Allant plus loin, adoptant quelques fois le discours des opposants radicaux au régime algérien, l’ex-ministre dénonce l’omniprésence du DRS dans les institutions de l’Etat.

Dans la seconde partie de l’émission, Khaled Nezzar critique « son ami » sans le citer, il s’agit probablement du général Mohamed Médiène, dit Toufik, estimant que la présence des officiers dans les administrations n’était pas une bonne chose. Puis une seconde fois, dans la quatrième partie de son entretien, il revient encore sur le sujet et déclare que cette ingérence des officiers de renseignements dans les institutions civiles de l’Etat posait un véritable problème pour le pays

Personnage atypique de l’armée algérienne, Khaled Nezzar, est le plus bavard de la « grande muette ». Politiquement, il est souvent qualifié de « girouette ». En 1994, ministre de la défense et homme fort du pays, il fait appel, sous les conseils de Larbi Belkheir, à Abdelaziz Bouteflika, qui déclinera l’offre à la dernière minute. En 1999, alors qu’il est à la retraite, il s’opposera publiquement au même Bouteflika, coopté à nouveau par les généraux avant de se rétracter et de déclarer que « c’est le moins mauvais ». Il en fera de même en 2003, en s’opposant au 2ème mandat de Bouteflika, avant de se rétracter une énième fois début 2004.

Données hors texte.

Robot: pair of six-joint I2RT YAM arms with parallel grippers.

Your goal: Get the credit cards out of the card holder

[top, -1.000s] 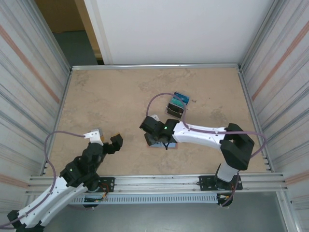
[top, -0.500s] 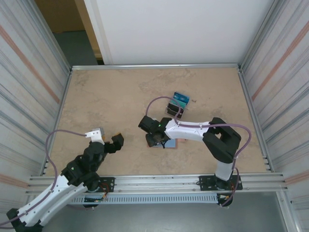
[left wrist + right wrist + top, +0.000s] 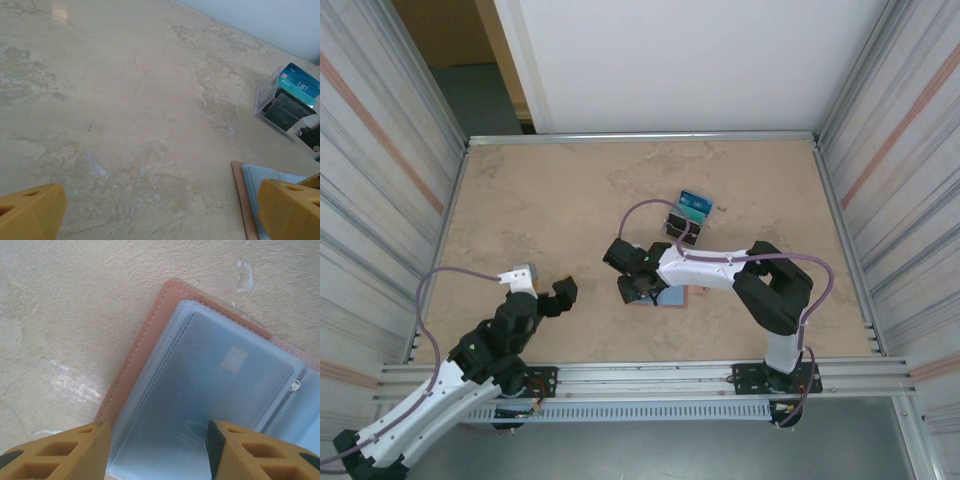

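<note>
Directly beneath my right jaws lies the card holder [image 3: 142,347], opened flat on the desk [image 3: 60,315]. A credit card [image 3: 220,385] is sleeved inside, its long axis slanting across my gap. These jaws stand parted, grasping nothing. My left jaws, spread wide and empty, hang well left of the holder. Beyond the holder, a clear box [image 3: 266,100] holds upright cards [image 3: 300,82].
</note>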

Les intérêts économiques suisse menacés

Depuis cette émission, les choses semblent bouger plus rapidement. Le quotidien arabophone « Elkhabar » du 10 août annonce de sources sures que les autorités algériennes ont installé une cellule de suivi de « l’affaire Nezzar » au niveau du ministère des Affaires étrangères et qu’une réaction algérienne officielle se préparait avec la possibilités de convoquer l’ambassadeur suisse à Alger. El Khabar annonce également que des contrats commerciaux avec la Suisse pourraient être réétudiés. La source citée par le quotidien disant examiner le dossier pour savoir si le rejet de l’immunité de Khaled Nezzar pouvait être considérée comme une ingérence politique suisse dans les affaires intérieures de l’Algérie. Là encore, la menace est à peine voilée. Le régime algérien utilise la seule arme à sa disposition, à savoir les échanges économiques.

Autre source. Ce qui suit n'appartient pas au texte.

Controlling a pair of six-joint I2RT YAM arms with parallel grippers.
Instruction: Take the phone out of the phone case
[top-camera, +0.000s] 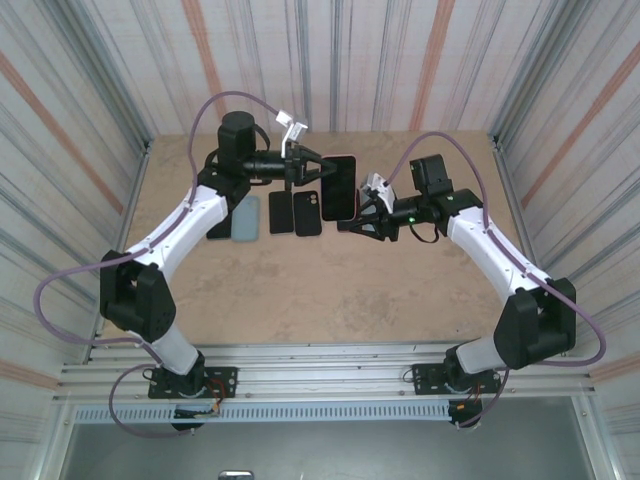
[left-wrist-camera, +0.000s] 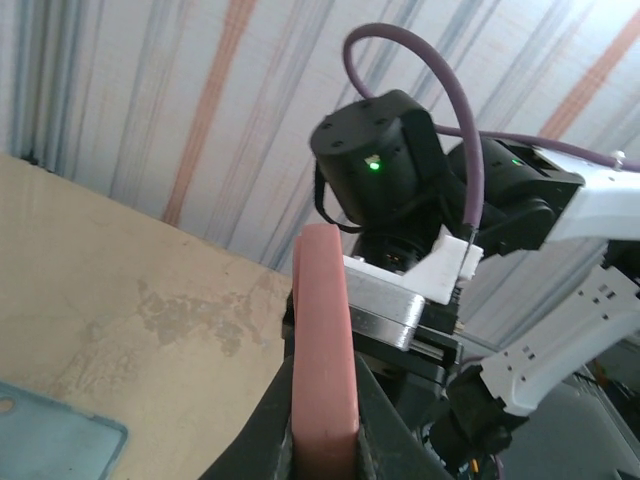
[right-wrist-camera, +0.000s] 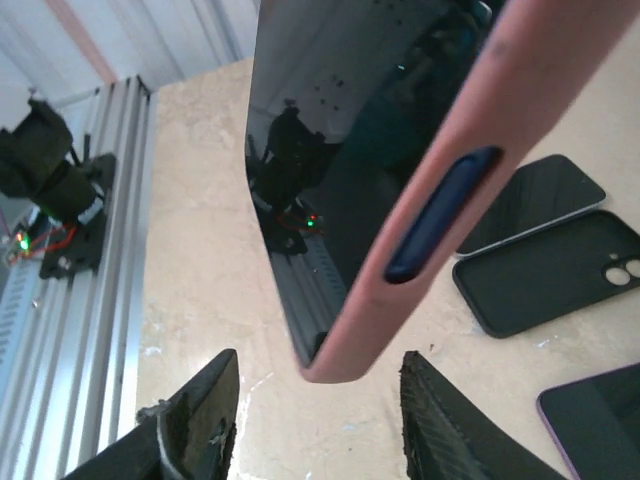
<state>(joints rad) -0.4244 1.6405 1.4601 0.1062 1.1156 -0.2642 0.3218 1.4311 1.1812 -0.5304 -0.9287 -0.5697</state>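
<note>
A phone in a pink phone case is held upright above the table's middle, its dark screen facing the camera. My left gripper is shut on its left edge; in the left wrist view the black fingers press both faces of the pink case. My right gripper sits just right of and below the phone. In the right wrist view the fingers stand apart, open, with the case's lower corner hanging just ahead of the gap, touching neither. The screen reflects the arm.
On the table under the phone lie a black phone, an empty black case and a blue-grey case. A purple-edged phone lies near the right gripper. Corrugated walls close three sides; a metal rail runs along the near edge.
</note>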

16 autres dossiers sont en cours

Cette activation des relais dans la société civile ainsi que la mise en place d’une cellule au sein du ministère algérien des affaires étrangères, indiquent clairement que le message a été reçu. Il ne s’agit pas de sauver le « soldat Nezzar » mais de protéger les autres, tous les autres. D’abord parce que le rejet de l’immunité fait jurisprudence et concerne donc tous les dirigeants algériens impliqués. Ensuite, parce que le président de l’ONG suisse TRIAL, qui a aider à introduire la plainte, a annoncé publiquement que 16 autres dossiers étaient en cours d’élaboration contre des dirigeants algériens.

Si les autorités algériennes se sont abstenues de réagir jusqu’à présent, c’est parce d’une part, certains ne voyaient pas d’inconvénients à ce que khaled Nezzar paye pour tout le monde et d’autre part, parce qu’elles connaissent, par avance, la réponse des autorités suisses : En Suisse, la justice est indépendante et elle n’obéit pas aux injonctions des politiques et cela n’influera, de toutes façons, en rien sur le cours de la justice suisse.

Avec le rejet de l’immunité par la justice suisse et les « menaces » du « bavard », l’affaire Nezzar, change de dimension.